In my teens and early twenties I was consumed with travel fever. After a year spent working my way round Australia, however, the fever abated. I realised that it wasn’t so much travel fever that had afflicted me as the need to get away from my family and establish myself as independent. Australia obviously did that (up to a point). One place I would still love to go though is Iceland.
    According to Frog’s book about flags, Iceland is almost half the size of the UK but has a population of only 280 thousand (whereas the UK has a population of nearly 60 million). According to Hypothermia by Arnaldur Indridason the lakes in Iceland ice over in the autumn and if you fall into one you die within minutes. In the countryside, a blizzard can arise from nowhere and take a child out seeing to the animals with his father. The men have names that sound as if they belong to Tolkien heroes, sheeps' heads pickled in sour milk are a traditional delicacy, and the prospect of winter casts a blight over everyone’s souls. What more could a girl want?
    Indridason’s most famous book is Jar City (I love that title), also published as Tainted Black, but I haven’t managed to find it in the library yet. Hypothermia is a later title in the same series, which is about a police detective called Erlendur. It is beautifully translated and as near as I’ve managed to get so far to that country.

Last night, while Frog was doing archery, I watched a film called Julie and Julia, recommended by a niece. It was about blogging, the love of good food, a tall woman and wanting to be a writer. I wonder why she thought of me.
    It was nothing ground-breaking but a pleasant way to spend an evening, with Meryl Streep in fine form, and was apparently adapted from a book of the same name.

A book which kept me awake most of Monday night and which is also to be made into a film is The Help by Kathryn Stockett. Set in Mississippi in the early 1960s, it tells the story of that stultifying, not to say atrocious, place and time through the eyes of two black maids and a young rich white woman. Riveting, heartbreaking, funny. I only hope the film does it justice.

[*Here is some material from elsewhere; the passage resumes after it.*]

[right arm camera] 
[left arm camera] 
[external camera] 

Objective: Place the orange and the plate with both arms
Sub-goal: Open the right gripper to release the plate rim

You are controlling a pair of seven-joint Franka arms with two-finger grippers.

Yesterday I drew up a list of strategies to help my writing. One of them was to stop reading for a while. I am a compulsive reader, and I know that filling my head with other people’s words is not conducive to producing my own. (Stopping reading is also recommended by Julia Cameron in The Artist’s Way, a book I mentioned earlier, in March (‘Artists’ dates’).)
    This afternoon, when I got back from rushing around Exeter doing errands, I just had to lie down and rest. (It’s probably an age thing.) I put the new regime into practice immediately and didn’t pick up a book as I usually would. This post was the result. Let’s hope I can extend the effects to novel-writing.